Jerome, your observations are correct. To wash dishes you need four things:
1) Mechanical energy
2) Chemical energy
3) Thermal energy
4) Time
When one or more of these are reduced others must be increased to compensate. Exception for enzymes which work in stages over time. This is why modern dishwashers spend so much time washing and rinsing to compensate for weak low pressure, low volume sprays and low thermal hold satisfaction points.
Modern dishwashers simply do not use enough water, and do not have the macerators, filters or large enough pumps to properly capture, grind, collect and carry away food soils. Soils accumulate within the internal parts of the machine accumulating and begining to smell over time. Modern dishwashers are not practical or capable in residential applications.
People did not know what they had with the Power Clean Filter module and Maytag Jetclean. Even commercial dish machines with motors 1HP and over are not meant to handle un-preped dishes as food bits just accumulate on top of the sump strainer. Commercial machines are meant to be used for fine cleaning and sanitation.
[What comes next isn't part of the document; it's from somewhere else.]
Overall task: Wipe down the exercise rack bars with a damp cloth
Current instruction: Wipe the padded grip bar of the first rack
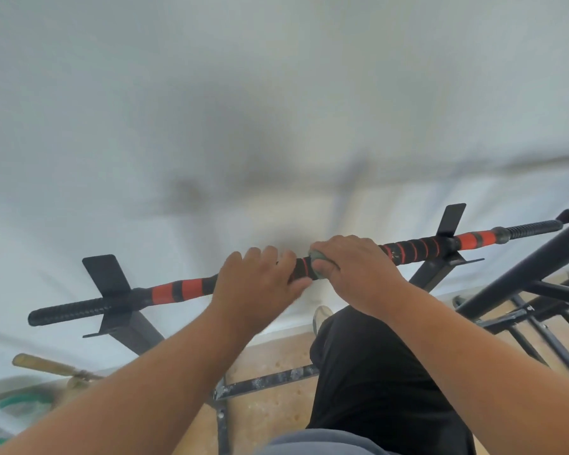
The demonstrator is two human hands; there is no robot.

Unlike a restaurant, residential users typically have the luxury of waiting an hour for their machines to complete a cycle- enough time for a machine to do pre-rinsing, scouring, coarse cleaning, soil roundup, automatic filter cleaning in addition to fine cleaning and sanitation. There is no reason why users must complete 5 steps prior to turning on their machines in order to have civilized results- ie not having stink over time.